Sudanese Cholera Outbreak Overwhelms Capital

May 25, 2025 11:32 am

CAIRO (AP) — A new cholera outbreak in Sudan has killed 172 people and sickened more than 2,500 over the past week, authorities said Tuesday as a leading medical group warned that the country’s existing health facilities were unable to cope with the surge of patients.
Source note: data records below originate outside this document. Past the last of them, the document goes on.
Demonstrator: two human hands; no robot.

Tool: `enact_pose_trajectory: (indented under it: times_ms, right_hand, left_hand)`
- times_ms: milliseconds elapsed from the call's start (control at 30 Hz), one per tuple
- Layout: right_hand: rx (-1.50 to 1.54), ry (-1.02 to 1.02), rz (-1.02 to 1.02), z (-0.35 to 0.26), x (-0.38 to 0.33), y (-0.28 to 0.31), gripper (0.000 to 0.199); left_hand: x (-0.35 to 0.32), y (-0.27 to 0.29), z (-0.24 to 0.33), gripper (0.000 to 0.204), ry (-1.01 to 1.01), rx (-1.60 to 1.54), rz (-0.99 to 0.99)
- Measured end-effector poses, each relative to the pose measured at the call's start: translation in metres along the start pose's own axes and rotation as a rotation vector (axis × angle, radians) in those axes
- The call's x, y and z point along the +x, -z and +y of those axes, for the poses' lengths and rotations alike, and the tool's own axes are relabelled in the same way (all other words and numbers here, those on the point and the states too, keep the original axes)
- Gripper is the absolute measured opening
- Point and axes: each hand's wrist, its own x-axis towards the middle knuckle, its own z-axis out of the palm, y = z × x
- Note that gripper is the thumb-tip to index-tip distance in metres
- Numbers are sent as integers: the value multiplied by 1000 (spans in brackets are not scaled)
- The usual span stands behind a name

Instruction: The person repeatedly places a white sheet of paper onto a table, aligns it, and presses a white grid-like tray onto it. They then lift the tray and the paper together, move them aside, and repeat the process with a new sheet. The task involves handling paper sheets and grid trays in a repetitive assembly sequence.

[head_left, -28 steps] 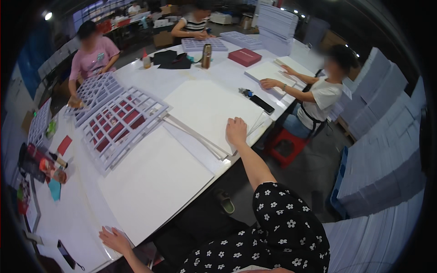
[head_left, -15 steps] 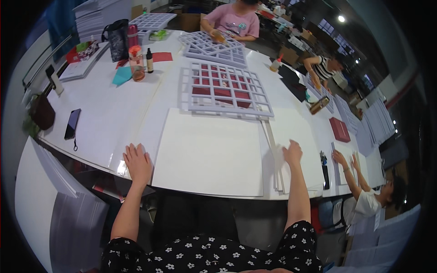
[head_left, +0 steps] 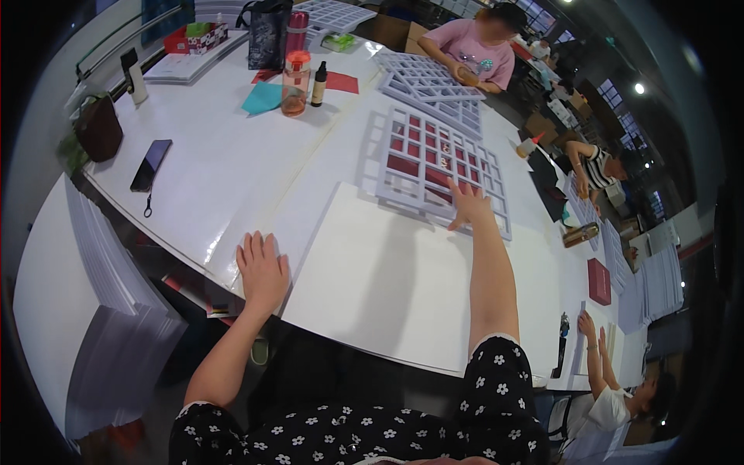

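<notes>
Now right hand (head_left: 467, 204) spread on white grid tray (head_left: 438, 167); left hand (head_left: 262, 267) flat on table edge (head_left: 225, 256).

A long white table (head_left: 232, 147) carries everything. Near its front edge lies a large white sheet (head_left: 387, 287), flat. Just behind the sheet lies a grey grid frame (head_left: 434, 167) with red showing through its cells, and further back lie more grey grid frames (head_left: 430, 81). On the left part lie a black phone (head_left: 151, 164), a teal paper (head_left: 263, 98) and a red paper (head_left: 341, 82). An orange bottle (head_left: 295, 84) and a small dark bottle (head_left: 318, 84) stand upright there.
</notes>
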Motion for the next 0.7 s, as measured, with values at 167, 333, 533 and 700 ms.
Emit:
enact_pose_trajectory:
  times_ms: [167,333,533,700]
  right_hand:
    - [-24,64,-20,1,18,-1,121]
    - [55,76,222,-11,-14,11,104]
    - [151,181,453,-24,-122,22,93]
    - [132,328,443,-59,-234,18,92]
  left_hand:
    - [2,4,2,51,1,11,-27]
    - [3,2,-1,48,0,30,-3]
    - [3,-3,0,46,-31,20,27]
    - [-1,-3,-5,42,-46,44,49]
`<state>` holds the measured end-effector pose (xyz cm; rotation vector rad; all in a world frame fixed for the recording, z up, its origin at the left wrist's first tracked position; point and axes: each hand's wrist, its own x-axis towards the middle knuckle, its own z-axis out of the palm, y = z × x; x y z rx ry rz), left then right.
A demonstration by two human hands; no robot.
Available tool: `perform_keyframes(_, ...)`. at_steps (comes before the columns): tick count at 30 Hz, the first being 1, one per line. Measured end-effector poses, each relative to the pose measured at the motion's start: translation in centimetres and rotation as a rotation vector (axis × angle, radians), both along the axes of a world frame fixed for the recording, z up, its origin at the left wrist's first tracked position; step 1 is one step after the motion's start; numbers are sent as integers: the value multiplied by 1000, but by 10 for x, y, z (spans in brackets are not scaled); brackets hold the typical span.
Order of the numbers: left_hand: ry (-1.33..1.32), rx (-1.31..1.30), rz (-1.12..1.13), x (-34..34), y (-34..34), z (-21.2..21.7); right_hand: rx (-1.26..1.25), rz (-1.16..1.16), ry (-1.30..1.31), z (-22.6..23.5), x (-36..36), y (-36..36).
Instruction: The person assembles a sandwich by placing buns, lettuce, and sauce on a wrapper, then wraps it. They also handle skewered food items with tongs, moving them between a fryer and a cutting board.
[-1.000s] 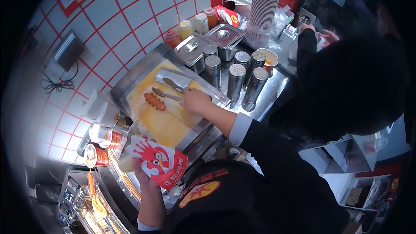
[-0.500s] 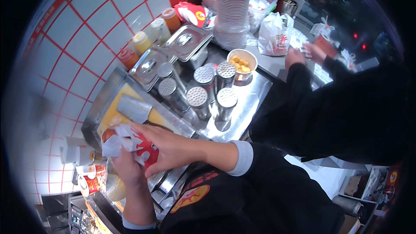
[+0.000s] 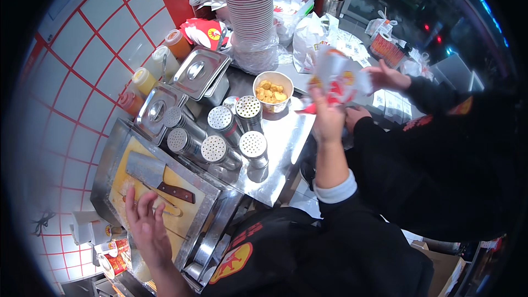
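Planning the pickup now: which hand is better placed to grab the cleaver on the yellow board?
Left, probably. The left hand hovers open over the yellow board, just below the cleaver. The right hand is across the counter, gripping a paper bag.

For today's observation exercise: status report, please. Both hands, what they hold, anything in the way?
Left hand open, fingers spread over yellow cutting board, near cleaver. Right hand gripping red-and-white paper bag. Co-worker's hand also at the bag.
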<state>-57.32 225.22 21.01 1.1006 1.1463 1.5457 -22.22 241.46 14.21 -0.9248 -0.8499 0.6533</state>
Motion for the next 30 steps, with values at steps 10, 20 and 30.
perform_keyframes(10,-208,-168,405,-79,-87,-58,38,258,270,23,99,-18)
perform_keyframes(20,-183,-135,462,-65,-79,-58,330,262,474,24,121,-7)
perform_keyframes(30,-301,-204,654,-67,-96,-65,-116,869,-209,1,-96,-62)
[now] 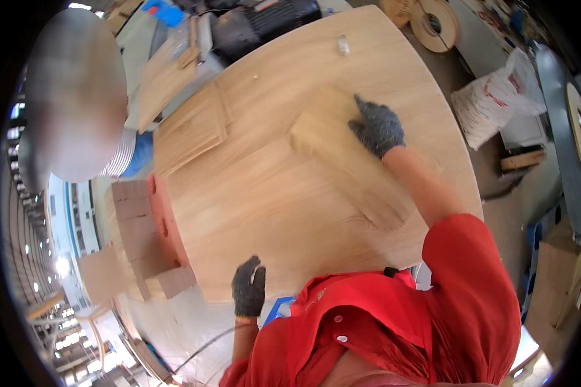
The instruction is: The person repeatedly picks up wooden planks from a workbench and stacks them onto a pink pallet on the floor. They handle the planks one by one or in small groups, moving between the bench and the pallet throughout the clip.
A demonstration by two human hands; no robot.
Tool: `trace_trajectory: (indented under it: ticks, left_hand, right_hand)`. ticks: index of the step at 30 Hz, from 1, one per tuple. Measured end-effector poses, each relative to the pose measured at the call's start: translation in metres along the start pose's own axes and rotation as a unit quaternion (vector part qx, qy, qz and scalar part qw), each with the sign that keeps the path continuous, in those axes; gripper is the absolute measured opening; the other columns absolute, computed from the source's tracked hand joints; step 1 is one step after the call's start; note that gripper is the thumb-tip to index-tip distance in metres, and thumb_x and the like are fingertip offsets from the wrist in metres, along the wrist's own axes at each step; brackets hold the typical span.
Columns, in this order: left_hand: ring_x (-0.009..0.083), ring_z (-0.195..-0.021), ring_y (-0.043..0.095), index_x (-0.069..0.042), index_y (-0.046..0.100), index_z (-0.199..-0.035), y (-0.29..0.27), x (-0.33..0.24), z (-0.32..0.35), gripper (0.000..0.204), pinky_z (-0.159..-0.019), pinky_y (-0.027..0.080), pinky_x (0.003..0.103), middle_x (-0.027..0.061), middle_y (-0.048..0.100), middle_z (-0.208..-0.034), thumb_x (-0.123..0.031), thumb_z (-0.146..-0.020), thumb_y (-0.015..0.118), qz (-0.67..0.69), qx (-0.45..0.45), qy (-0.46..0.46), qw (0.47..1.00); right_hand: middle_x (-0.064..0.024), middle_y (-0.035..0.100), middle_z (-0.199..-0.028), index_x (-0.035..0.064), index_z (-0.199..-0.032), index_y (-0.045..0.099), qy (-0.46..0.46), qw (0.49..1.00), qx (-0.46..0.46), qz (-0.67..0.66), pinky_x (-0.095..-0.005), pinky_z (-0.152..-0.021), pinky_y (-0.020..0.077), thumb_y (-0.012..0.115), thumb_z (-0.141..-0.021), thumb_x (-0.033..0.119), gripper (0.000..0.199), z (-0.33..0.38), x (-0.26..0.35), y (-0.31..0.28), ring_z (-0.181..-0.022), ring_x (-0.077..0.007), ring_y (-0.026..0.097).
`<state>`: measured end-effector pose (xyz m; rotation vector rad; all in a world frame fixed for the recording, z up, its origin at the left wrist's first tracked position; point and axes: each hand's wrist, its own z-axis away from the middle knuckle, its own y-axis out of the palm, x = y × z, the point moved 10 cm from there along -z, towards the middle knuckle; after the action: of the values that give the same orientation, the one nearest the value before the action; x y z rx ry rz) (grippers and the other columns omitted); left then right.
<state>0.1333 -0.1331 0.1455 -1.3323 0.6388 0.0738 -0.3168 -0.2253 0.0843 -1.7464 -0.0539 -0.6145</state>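
My right hand (379, 127), in a dark grey glove, reaches over the right edge of a flat wooden board or stack of boards (332, 132). Its thumb and index finger are spread apart; whether it grips the wood is hard to see. Motion smears the boards, so I cannot tell how many there are. My left hand (248, 288), gloved alike, is over the near edge of the large wooden tabletop (252, 213), fingers slightly bent and apart, nothing visible in it. A second low stack of thin wooden panels (190, 129) lies on the tabletop's far left side.
A blurred person stands at the left, with a striped sleeve (121, 155) near the table. A red piece with holes (166, 222) and wooden blocks (135, 219) line the left edge. A black motor (265, 26) stands behind; a white sack (497, 97) sits at the right.
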Motion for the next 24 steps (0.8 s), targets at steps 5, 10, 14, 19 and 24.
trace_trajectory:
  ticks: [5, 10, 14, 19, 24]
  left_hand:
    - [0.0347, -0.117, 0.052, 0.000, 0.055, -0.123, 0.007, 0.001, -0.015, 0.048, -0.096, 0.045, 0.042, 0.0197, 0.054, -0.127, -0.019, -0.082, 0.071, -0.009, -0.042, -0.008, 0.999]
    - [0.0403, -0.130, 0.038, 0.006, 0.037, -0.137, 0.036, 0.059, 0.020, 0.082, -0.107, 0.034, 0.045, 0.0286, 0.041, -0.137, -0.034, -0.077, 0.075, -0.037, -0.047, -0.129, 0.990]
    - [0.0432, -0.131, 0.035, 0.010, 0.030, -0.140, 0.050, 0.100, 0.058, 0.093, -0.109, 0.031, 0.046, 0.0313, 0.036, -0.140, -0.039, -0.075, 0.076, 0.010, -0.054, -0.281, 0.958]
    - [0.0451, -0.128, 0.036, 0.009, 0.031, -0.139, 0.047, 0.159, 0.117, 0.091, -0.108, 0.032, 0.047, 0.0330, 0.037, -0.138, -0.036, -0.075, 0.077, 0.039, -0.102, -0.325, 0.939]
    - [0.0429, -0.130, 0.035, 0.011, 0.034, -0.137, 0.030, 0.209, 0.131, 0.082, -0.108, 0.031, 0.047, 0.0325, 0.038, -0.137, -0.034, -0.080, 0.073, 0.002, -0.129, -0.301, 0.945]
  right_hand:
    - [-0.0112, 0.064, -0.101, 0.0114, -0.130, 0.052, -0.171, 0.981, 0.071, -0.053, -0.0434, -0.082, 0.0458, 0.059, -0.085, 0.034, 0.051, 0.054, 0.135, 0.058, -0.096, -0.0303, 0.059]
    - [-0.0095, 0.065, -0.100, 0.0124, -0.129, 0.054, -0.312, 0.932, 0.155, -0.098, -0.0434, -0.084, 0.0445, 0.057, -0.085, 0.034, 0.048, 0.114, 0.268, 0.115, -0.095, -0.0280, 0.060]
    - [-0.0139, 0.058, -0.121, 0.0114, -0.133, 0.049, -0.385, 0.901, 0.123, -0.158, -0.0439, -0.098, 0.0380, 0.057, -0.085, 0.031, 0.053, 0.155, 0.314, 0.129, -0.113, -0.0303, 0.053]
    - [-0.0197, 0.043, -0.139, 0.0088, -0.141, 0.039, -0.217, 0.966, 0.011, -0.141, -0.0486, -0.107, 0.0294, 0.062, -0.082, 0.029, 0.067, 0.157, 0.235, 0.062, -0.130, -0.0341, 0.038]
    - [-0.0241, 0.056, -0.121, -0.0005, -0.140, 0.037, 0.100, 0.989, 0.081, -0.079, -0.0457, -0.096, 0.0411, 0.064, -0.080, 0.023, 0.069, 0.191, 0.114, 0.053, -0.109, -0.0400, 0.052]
The bulk of the cases were reported in the capital, Khartoum, and its twin city of Omdurman, but cholera was also detected in multiple other provinces. According to Joyce Bakker, the Sudan coordinator for Doctors Without Borders – the alarming spike began in mid-May, with MSF teams treating almost 2,000 suspected cholera cases in the past week alone. On Saturday, Sudan’s Health Minister Haitham Ibrahim said the increase in cholera cases just in the Khartoum region has been estimated to average 600 to 700 per week over the past four weeks. Bekker said MSF’s treatment centers in Omdurman are overwhelmed and that the “scenes are disturbing.” “Many patients are arriving too late to be saved,” she said. “We don’t know the true scale of the outbreak, and our teams can only see a fraction of the full picture.” The outbreak is the latest crisis for Sudan, which was plunged into a war more than two years ago, when tensions between the Sudanese army and its rival paramilitary Rapid Support Forces group, or RSF, exploded with street battles in Khartoum that quickly spread across the country.